Sorry. Unless you’re raising her alone in a supermodern ranch house on a lonely and distant planet, she could have asked someone else, but she didn’t. You’re up, and I’m afraid you’ll have to be both honest and supportive. It should help to hear that “supportive” does not mean “Butt sex? It’s no biggie. Get with the program, kid.” Plus, if she came to you for advice, chances are good that she’s not already doing it and liking it or else what would she need your advice for?
We do hear (where have you been?) that these kids today spend more time having anal sex and attending blow job parties than they do on soccer, MySpace, and homework combined. There was a moment there when it seemed every possible media outlet featured a scarifying exposé of rampant oral gonorrhea among kids at elite suburban middle schools or rings of barely pubescent girls selling their anal favors for Bubble Yum. Much of this stuff is clearly exaggerated for effect, extrapolated from precious little data to garner ratings, sell magazines, or whip up a panic among parishioners or PTA members.
There is, however, some measure of truth along with the disinformation, if fairly nonpartisan bodies such as the Centers for Disease Control and Prevention and Johns Hopkins are to be believed. Every study conducted in the last decade or so has shown at least some increase in the number of young (in some cases, very young) people having oral and anal sex. In some cases, these are the very kids who sign abstinence pledges, promising not to “have sex” until marriage, another downside to using “sex” to mean penis-vagina intercourse. It allows for all sorts of weaselly usage, from the presidential “I did not have sex with that woman” to the willful misinterpretation of decent scientific data by groups like the Heritage Foundation and Focus on the Family.
I did have a point here: do not assume that she’s wrong or exaggerating when she tells you that anal is the “in” intercourse at her school. It may not be as prevalent as she thinks or reports (at least some of her girlfriends are lying), but it is happening.
It would be useful to know what your daughter actually asked you — I’m having a hard time believing she requested your blessing to start taking it up the butt, so what did she need from you? I’m going to go with the most likely possibility, that she mostly just wanted you to listen while she processed her own thoughts and feelings, and surely you, Mr. Sensitive Dad, could handle that much without having to palm the poor child off on your secretary or the mailroom girl?
Chances are your daughter also needed some information about what people actually do with their butts and stuff, since adolescents, even adolescents who affect a world-weary air and claim intimate knowledge of whatever arcane subject is under discussion, are notoriously vague about the nitty-gritty details.
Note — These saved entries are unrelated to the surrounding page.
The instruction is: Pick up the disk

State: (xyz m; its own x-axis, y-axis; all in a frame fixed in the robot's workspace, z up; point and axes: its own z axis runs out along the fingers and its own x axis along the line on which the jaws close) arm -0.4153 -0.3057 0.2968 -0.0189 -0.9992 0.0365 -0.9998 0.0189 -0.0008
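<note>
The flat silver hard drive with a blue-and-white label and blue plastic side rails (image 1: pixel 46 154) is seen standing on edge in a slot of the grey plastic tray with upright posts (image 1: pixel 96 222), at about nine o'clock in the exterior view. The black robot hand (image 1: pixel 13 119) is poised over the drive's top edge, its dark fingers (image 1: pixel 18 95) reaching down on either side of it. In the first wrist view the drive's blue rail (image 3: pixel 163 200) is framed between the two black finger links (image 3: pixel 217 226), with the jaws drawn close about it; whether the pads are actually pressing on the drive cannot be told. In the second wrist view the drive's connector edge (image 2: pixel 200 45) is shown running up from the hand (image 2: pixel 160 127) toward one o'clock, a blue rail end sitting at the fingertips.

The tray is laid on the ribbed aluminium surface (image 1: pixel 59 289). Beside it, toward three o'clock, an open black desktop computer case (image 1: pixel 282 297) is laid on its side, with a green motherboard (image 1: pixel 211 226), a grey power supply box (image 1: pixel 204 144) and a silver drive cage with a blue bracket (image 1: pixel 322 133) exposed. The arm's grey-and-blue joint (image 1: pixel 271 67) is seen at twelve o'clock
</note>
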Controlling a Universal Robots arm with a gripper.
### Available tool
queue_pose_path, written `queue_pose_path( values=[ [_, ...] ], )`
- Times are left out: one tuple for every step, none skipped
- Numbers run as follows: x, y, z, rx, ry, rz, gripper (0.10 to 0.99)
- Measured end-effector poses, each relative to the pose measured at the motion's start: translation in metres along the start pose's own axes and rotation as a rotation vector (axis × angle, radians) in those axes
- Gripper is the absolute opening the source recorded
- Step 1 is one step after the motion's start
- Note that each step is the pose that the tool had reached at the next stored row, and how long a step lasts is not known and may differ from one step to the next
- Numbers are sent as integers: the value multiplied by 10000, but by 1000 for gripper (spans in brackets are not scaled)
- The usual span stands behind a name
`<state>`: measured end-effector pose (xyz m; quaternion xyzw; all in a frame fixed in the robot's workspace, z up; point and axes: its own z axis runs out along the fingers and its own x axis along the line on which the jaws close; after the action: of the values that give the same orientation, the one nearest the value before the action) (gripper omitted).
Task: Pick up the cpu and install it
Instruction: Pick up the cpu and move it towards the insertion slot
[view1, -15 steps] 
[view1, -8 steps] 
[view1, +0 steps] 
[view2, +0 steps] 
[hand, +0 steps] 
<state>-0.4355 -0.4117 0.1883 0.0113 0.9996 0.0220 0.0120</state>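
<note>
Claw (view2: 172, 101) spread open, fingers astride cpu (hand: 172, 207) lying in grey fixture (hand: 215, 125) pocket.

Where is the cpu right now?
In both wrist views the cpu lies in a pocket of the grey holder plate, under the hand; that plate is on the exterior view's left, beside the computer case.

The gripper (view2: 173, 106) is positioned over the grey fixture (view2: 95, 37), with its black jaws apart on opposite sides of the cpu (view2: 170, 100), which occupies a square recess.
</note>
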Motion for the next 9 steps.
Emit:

I think it’s perfectly legit to outsource this part, but only this part, probably by recommending one of the sex education Web sites specifically targeted to teenagers. I like Scarleteen.com, but it really doesn’t matter as long as you don’t just point her at the Web and tell her to go look up “anal + teen,” OK?
Let the professionals handle the “does it hurt?” and “will I like it?”-type questions, but as her dad you don’t get to shirk the harder parts, where you ask her what she’s heard, how she feels about it, whether her friends are pressuring her, and what she will do if they do pressure her. I would hope you’ve already talked to her about respecting herself and her body and not doing anything until or unless she really wants to, and then only once she’s educated herself about risks and how to avoid them. If you haven’t, well, for God’s sake, man, she’s 14. She has all kinds of excuses for stupid and irresponsible behavior. What’s yours?